### The task
Look for "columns" in each line of the records, and copy the lines that have it.

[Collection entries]
▼
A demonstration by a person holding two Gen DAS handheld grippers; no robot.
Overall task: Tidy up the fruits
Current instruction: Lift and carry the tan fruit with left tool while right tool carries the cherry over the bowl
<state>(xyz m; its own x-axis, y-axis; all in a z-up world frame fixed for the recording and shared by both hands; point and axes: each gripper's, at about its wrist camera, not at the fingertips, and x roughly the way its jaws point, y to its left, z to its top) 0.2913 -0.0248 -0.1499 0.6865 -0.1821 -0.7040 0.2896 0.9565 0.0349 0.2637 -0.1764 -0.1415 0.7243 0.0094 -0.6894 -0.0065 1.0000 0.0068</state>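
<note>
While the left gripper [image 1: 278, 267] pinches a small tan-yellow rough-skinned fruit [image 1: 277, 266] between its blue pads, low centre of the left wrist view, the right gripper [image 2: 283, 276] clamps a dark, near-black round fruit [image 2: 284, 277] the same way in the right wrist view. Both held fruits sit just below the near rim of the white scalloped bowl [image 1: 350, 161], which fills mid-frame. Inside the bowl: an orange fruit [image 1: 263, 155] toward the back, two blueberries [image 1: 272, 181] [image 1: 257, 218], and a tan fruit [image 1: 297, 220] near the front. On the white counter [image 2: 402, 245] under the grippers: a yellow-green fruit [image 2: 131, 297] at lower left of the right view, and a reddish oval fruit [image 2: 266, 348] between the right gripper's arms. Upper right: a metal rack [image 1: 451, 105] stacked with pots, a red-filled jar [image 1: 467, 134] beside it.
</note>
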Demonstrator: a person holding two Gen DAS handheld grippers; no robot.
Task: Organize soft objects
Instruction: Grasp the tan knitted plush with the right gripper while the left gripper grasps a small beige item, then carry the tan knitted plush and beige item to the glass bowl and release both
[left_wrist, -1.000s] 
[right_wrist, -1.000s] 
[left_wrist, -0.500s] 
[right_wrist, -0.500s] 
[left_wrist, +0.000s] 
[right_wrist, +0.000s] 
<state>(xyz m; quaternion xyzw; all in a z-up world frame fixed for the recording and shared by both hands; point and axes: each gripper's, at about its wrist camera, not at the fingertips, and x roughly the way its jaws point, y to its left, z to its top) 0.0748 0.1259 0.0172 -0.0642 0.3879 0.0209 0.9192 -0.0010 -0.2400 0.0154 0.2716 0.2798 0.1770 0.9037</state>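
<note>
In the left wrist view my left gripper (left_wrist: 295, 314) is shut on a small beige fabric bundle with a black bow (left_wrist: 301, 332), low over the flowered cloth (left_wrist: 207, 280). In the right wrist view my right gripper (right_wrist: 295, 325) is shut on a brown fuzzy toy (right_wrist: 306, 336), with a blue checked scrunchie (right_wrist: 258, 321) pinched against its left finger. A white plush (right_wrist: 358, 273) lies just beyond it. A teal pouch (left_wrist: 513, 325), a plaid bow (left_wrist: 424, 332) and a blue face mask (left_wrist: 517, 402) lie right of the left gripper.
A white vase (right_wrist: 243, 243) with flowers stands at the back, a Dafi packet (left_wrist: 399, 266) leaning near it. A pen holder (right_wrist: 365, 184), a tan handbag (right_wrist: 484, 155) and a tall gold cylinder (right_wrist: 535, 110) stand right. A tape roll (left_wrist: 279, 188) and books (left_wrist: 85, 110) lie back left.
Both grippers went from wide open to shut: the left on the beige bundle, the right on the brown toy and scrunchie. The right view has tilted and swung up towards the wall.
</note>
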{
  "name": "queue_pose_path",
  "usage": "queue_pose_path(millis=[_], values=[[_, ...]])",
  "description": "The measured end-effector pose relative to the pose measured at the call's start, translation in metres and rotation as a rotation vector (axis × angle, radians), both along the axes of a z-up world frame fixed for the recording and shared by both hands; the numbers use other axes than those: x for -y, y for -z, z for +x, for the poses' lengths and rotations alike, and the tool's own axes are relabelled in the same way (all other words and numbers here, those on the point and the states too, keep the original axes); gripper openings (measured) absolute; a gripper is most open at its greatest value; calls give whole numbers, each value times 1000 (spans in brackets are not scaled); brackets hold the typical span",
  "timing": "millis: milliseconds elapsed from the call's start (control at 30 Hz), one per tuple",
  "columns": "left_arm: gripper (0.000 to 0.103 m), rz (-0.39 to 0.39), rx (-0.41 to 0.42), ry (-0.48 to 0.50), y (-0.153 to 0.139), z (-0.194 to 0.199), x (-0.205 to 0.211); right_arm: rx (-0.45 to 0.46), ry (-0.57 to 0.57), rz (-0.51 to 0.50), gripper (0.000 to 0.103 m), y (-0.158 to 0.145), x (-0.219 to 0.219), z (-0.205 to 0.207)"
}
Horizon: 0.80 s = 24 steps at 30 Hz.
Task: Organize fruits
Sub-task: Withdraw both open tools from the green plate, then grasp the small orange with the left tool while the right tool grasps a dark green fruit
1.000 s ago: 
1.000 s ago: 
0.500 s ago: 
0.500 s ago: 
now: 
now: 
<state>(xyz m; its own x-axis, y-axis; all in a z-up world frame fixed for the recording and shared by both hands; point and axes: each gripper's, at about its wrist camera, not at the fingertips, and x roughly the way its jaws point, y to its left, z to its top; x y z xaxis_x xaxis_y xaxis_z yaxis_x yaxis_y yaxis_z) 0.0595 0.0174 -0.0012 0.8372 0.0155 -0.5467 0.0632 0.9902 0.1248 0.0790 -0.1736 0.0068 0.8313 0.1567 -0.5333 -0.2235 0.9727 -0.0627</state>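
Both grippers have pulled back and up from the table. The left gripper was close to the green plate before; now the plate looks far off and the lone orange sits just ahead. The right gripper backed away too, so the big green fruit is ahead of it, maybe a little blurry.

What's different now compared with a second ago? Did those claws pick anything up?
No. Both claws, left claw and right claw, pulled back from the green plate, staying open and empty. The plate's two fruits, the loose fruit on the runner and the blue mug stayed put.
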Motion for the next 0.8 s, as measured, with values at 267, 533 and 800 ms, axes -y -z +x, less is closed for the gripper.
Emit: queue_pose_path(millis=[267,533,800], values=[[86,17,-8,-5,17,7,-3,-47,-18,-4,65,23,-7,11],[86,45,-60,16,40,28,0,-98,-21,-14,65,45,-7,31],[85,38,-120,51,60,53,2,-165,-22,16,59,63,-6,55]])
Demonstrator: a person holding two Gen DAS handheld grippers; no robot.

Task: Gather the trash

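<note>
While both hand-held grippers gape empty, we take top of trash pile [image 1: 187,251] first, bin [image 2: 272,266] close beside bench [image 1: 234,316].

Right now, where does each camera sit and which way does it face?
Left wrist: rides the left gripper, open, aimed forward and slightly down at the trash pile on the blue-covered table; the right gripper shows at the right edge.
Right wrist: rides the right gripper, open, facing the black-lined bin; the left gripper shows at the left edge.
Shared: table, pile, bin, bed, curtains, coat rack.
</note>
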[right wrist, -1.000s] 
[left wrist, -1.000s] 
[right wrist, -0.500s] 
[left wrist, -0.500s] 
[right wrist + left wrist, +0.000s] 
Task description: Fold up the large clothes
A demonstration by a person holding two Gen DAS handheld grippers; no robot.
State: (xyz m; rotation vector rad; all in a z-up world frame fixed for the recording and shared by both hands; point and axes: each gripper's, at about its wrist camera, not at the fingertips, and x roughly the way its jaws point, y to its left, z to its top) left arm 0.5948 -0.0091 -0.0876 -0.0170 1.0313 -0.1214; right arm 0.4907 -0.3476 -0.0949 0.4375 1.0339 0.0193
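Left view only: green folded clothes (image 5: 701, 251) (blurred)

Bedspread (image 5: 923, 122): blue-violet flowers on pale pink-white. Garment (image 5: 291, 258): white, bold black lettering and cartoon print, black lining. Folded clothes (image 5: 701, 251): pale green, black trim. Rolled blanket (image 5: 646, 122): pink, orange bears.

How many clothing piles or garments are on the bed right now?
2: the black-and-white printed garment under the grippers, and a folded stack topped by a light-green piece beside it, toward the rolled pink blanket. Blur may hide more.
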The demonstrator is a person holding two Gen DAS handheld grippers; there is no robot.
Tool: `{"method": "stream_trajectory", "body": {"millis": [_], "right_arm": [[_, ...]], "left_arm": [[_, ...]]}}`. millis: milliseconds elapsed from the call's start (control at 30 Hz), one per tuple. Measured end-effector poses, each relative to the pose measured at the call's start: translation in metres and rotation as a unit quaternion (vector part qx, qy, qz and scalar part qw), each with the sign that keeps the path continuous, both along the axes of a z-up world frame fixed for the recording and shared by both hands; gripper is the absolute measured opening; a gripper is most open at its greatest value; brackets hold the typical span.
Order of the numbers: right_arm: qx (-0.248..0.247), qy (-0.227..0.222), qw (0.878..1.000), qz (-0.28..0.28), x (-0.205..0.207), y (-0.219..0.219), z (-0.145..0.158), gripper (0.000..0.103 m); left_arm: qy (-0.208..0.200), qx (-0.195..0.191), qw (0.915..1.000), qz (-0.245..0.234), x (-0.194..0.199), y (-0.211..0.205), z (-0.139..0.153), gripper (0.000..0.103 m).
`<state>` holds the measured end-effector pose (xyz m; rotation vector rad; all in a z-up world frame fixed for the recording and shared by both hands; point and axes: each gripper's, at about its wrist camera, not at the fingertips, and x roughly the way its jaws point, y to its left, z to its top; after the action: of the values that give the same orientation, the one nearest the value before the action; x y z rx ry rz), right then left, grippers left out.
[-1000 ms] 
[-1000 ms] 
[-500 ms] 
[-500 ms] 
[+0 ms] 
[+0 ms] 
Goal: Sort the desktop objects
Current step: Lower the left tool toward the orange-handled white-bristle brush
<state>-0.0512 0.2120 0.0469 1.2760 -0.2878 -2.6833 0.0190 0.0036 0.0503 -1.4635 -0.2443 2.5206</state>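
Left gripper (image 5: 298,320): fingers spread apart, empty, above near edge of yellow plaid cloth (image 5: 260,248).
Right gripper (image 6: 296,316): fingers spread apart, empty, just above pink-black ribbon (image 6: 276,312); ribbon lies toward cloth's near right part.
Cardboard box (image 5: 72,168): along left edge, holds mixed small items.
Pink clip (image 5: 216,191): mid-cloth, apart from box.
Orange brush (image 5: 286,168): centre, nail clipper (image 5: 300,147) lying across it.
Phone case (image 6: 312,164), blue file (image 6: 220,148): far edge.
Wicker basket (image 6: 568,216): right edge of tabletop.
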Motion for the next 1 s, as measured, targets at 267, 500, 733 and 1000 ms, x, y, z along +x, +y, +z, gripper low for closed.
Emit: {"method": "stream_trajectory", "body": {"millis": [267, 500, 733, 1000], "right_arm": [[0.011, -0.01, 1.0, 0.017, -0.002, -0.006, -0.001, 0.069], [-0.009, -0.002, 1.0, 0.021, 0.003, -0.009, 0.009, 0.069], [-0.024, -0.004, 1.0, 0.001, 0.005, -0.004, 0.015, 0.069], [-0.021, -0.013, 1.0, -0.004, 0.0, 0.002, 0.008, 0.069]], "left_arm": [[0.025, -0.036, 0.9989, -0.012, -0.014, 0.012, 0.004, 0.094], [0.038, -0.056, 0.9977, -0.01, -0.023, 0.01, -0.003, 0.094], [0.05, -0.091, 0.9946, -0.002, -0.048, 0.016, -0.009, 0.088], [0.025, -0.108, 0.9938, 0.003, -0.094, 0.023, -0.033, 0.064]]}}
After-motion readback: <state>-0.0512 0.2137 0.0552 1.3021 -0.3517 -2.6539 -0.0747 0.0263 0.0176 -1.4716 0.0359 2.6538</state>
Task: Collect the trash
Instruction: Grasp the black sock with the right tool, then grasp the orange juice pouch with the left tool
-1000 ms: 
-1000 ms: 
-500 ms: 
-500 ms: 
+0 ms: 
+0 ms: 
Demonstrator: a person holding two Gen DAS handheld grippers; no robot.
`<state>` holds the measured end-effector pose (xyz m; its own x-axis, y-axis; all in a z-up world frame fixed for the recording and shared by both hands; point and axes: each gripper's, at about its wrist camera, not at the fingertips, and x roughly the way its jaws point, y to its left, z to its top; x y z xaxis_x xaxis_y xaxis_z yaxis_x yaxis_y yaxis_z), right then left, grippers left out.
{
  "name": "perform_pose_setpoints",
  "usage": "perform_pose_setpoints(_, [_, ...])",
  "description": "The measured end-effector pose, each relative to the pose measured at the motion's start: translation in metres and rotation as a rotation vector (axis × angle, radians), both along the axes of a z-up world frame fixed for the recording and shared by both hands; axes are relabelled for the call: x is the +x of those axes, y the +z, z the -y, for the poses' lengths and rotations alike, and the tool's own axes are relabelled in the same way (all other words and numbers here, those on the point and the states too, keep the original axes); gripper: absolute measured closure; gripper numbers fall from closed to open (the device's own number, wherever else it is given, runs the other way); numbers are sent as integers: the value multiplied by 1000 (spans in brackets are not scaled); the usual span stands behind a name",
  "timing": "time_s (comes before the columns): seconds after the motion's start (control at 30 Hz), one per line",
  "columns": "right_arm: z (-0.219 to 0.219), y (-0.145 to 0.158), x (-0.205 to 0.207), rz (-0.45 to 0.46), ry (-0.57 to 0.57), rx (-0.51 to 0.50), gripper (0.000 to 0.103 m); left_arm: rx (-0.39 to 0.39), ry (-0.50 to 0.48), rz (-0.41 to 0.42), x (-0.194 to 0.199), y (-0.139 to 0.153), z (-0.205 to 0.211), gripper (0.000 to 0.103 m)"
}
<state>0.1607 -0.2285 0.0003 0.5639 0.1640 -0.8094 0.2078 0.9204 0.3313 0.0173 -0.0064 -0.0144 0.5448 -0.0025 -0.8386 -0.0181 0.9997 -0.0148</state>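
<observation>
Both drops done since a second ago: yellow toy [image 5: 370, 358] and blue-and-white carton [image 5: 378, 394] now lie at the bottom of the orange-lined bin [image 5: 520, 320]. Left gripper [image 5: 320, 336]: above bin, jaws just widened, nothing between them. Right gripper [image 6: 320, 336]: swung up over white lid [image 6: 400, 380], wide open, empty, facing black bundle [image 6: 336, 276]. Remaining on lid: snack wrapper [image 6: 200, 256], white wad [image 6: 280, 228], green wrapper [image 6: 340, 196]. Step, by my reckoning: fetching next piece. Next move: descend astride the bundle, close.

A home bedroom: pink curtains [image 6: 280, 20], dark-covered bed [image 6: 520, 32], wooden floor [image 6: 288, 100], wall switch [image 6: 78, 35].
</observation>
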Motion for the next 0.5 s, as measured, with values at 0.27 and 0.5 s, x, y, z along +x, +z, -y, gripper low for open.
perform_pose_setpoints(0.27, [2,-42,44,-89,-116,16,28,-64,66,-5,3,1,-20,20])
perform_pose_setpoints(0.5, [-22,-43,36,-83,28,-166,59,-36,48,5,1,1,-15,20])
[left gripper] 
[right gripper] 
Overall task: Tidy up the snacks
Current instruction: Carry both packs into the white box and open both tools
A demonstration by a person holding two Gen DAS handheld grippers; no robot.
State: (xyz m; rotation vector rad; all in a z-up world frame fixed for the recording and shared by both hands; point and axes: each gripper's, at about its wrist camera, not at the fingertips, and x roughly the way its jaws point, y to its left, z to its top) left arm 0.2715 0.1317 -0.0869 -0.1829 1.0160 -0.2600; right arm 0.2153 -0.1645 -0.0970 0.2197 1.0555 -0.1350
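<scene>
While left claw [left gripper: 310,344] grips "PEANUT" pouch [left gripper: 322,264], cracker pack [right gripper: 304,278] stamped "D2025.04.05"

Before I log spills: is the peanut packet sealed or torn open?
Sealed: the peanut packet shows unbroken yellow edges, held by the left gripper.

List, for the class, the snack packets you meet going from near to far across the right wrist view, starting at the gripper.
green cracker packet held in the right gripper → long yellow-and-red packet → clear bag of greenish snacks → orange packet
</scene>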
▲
### Problem solution
  "columns": "left_arm: gripper (0.000 to 0.103 m), rz (-0.39 to 0.39), rx (-0.41 to 0.42), ry (-0.48 to 0.50), y (-0.153 to 0.139), z (-0.194 to 0.199), x (-0.205 to 0.211); right_arm: rx (-0.45 to 0.46), ry (-0.57 to 0.57), rz (-0.51 to 0.50), gripper (0.000 to 0.103 m), y (-0.158 to 0.145), x (-0.219 to 0.219), z (-0.205 to 0.207)"
  "timing": "time_s (comes before the columns): seconds after the motion's start (control at 30 Hz), one per line",
  "columns": "right_arm: z (-0.219 to 0.219), y (-0.145 to 0.158), x (-0.205 to 0.207), rz (-0.45 to 0.46), ry (-0.57 to 0.57), rx (-0.51 to 0.50), gripper (0.000 to 0.103 m); left_arm: rx (-0.39 to 0.39), ry (-0.50 to 0.48), rz (-0.41 to 0.42), x (-0.194 to 0.199), y (-0.139 to 0.153), z (-0.205 to 0.211), gripper (0.000 to 0.103 m)"

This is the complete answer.